- Exercise details:
Find the line holding "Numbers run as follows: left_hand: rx" in the entries below. Give it again exactly, along with every line after it up to and including the line holding "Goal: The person".

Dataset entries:

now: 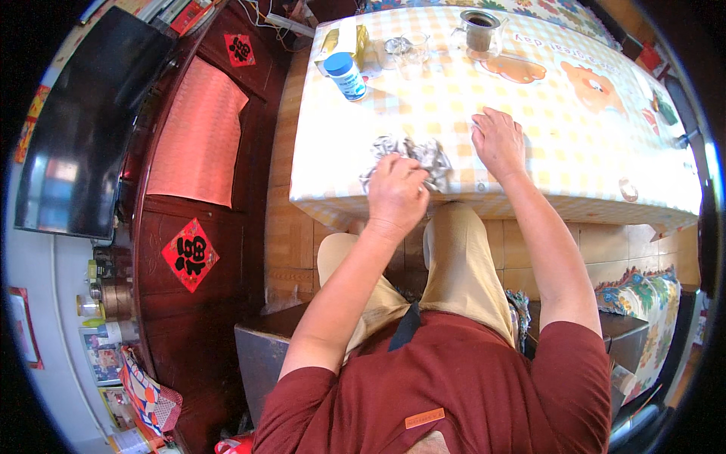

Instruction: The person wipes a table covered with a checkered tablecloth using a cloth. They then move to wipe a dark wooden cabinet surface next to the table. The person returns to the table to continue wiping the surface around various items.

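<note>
My left hand (399, 193) is closed over a crumpled grey-and-white cloth (434, 160) near the table's front edge. The cloth bunches out beyond the fingers and to the right of them; the part under the palm is hidden. Farther right, my right hand (500, 142) rests palm down on the checked tablecloth (420, 116). Its fingers are slightly bent and apart, and nothing shows in them. Up and left of both hands stands a white canister with a blue lid (346, 76).
Behind the canister is a yellow tissue box (360, 42). Glass cups (417, 48) sit beside it, and a glass pitcher with a dark strainer (480, 37) stands farther right. A dark red wooden cabinet (238, 238) lies left of the table. My knees reach the table's front edge.
</note>
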Tool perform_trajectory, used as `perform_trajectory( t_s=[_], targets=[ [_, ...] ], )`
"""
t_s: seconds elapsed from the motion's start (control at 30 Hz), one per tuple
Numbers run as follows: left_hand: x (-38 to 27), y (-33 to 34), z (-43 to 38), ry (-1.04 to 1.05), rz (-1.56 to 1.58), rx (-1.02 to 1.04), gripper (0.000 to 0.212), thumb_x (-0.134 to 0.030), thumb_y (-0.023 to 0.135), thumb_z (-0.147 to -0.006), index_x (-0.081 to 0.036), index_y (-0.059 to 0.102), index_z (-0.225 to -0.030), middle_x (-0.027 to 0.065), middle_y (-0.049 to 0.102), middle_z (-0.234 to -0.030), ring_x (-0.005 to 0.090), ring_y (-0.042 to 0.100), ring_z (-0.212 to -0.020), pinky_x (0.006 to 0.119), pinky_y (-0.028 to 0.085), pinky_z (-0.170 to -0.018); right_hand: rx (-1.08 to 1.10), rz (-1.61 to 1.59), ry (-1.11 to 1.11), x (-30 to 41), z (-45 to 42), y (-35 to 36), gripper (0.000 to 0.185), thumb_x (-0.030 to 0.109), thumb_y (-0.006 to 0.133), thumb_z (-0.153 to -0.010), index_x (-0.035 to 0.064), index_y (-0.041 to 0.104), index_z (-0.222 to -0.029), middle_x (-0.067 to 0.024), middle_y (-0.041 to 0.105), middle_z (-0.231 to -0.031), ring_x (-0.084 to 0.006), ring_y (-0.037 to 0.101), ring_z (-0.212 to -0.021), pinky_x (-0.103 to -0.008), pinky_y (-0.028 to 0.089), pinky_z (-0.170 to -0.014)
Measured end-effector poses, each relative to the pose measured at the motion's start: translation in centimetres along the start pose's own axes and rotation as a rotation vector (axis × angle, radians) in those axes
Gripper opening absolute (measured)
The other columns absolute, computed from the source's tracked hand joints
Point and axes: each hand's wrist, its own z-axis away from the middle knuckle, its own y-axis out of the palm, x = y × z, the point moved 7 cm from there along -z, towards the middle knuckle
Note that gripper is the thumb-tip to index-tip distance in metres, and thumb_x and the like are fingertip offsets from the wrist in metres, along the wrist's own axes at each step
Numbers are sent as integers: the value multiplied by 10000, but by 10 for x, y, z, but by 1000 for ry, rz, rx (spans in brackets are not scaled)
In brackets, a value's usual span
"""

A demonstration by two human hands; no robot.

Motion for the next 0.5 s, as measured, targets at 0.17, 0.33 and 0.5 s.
perform_trajectory(
  t_s=[0.17, 0.33, 0.5],
  targets=[
    [36, -16, 18, -28, 27, 4, 216, -24, 673, -646, -109, 694, -844, 34, 628, -1006, 286, 549, -1047, 398, 501, -866, -52, -8, -20, -2, 1, -3, 227, 223, 583, -860, 149, 660, -1060, -51, 574, -1200, -231, 499, -1157, -439, 384, -956],
    [142, -72, 55, -263, -342, -45, 184, -90, 712, -671, -143, 701, -848, 21, 614, -1029, 261, 521, -1039, 380, 485, -885, -29, -12, -12, 3, 1, -7, 229, 222, 595, -847, 149, 664, -1052, -51, 575, -1204, -233, 500, -1148, -438, 385, -949],
    [105, -50, 36, -247, -317, -67, 181, -100, 710, -660, -169, 690, -827, -1, 617, -998, 247, 523, -1025, 384, 505, -840, -8, -4, 1, 5, 0, -4, 221, 227, 596, -845, 146, 663, -1039, -50, 574, -1197, -237, 498, -1148, -437, 382, -946]
  ],
)
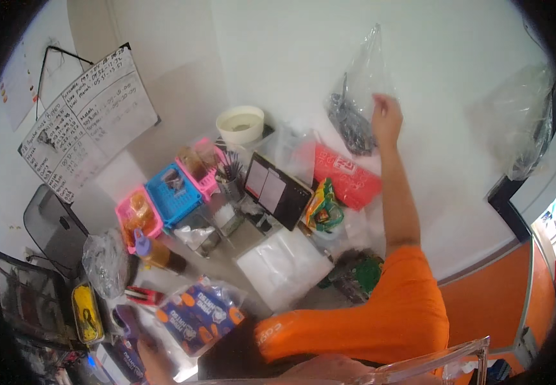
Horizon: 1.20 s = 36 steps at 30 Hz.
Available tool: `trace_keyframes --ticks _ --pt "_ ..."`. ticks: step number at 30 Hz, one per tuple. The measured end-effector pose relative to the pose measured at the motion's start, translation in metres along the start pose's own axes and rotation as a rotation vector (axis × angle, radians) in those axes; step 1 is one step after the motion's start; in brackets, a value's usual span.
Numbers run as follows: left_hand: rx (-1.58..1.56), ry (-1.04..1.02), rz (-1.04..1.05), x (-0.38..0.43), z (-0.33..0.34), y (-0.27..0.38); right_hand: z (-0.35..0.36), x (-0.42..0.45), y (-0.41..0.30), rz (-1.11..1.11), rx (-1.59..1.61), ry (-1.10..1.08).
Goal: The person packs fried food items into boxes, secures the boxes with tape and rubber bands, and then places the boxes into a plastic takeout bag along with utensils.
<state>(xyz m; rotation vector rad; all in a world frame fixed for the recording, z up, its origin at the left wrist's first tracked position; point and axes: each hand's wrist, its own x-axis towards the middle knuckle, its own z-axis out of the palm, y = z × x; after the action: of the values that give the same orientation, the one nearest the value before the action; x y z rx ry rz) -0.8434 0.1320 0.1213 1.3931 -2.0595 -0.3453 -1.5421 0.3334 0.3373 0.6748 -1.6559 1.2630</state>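
Observation:
My right hand [387, 118] is raised against the white wall, its fingers curled at the right edge of a clear plastic bag [355, 106]. The bag hangs on the wall and holds dark items. Whether my fingers grip its film cannot be made out. At the lower left, my left hand [150, 353] is blurred and partly cut off. It is nearest to a purple tape dispenser [126, 320] and a blue-and-orange printed packet [201, 315]. A stack of clear plastic bags [285, 267] lies on the table between my arms.
A tablet [278, 190] leans mid-table beside a red bag [345, 175]. Pink and blue baskets [174, 192], a white bowl [240, 124] and a sauce bottle [160, 252] stand behind. A whiteboard [90, 120] with writing hangs left; another plastic bag [531, 125] hangs right.

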Motion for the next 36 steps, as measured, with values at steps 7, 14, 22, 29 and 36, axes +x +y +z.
trace_keyframes --ticks 7,14,22,29,36 --pt "-0.106 -0.099 -0.014 0.022 0.013 0.115 0.070 0.037 0.107 0.334 -0.096 -0.986" --pt "-0.055 -0.124 0.083 0.028 0.027 0.122 0.078 0.039 0.143 0.024 -0.509 -0.791" --pt "-0.141 -0.154 0.081 0.041 0.038 0.154 0.025 0.083 0.106 0.125 -0.471 -0.800" --pt "-0.125 -0.153 0.238 0.043 0.045 0.146 0.015 0.107 0.074 0.345 -0.266 -0.565" --pt "-0.201 -0.183 0.120 0.034 0.035 0.154 0.006 0.126 0.088 0.487 0.524 -0.456"
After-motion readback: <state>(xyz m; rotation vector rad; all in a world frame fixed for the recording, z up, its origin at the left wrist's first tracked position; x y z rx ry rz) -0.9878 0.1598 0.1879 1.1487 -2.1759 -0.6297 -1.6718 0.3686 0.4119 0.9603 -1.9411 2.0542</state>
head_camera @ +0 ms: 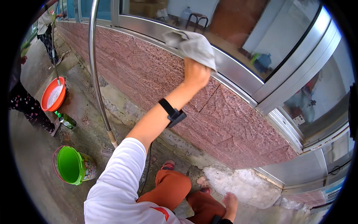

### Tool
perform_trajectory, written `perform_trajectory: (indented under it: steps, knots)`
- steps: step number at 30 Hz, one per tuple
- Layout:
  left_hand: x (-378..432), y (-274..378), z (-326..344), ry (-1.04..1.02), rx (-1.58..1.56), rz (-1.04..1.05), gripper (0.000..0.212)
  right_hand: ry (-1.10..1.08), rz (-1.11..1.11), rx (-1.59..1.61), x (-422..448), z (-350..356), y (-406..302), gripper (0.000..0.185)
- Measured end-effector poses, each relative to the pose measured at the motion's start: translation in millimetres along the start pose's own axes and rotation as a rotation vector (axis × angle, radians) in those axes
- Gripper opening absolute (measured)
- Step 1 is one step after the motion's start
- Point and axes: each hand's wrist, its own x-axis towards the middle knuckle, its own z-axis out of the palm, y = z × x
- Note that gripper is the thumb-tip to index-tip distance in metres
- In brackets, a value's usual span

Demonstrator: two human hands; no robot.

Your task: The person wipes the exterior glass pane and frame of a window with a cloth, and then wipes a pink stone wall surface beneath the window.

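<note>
A crumpled light grey cloth (195,46) is in my left hand (197,73), which is raised with the arm stretched out. The cloth lies against the silvery metal frame (237,77) under a glass window pane (179,14), just above the pink stone wall (145,67). It covers my left fingertips. Low on the right, my right hand (231,202) hangs beside my right leg, near a pale patch of concrete. Nothing shows in it, but its fingers are too small and foreshortened to tell how far they are bent.
A metal pole (93,56) rises left of my arm. On the rough ground stand a green bucket (70,165), an orange basin (54,95) of foamy water and a green bottle (67,121). Two people are at the far left; a long handle (53,56) reaches into the basin.
</note>
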Motion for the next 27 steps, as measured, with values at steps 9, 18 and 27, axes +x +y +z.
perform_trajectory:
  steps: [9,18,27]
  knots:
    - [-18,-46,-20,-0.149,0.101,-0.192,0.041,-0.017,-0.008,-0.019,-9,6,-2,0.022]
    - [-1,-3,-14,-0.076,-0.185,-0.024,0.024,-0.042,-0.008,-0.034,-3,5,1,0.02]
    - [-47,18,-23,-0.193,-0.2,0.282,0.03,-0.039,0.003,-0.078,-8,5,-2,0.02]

- Your response:
Numbers run as follows: left_hand: rx (-1.58..1.56), ry (-1.04..1.02), rz (-1.04..1.05), x (-0.38..0.43), z (-0.33..0.34), y (-0.27..0.38); right_hand: z (-0.35..0.36), x (-0.42..0.45), y (-0.41..0.30), rz (-1.11..1.11), rx (-1.59..1.61), ry (-1.10..1.08).
Goal: The person packs fried food items into boxes, secures the boxes with tape and rubber bands, and then places the boxes into a plastic takeout bag along with utensils.

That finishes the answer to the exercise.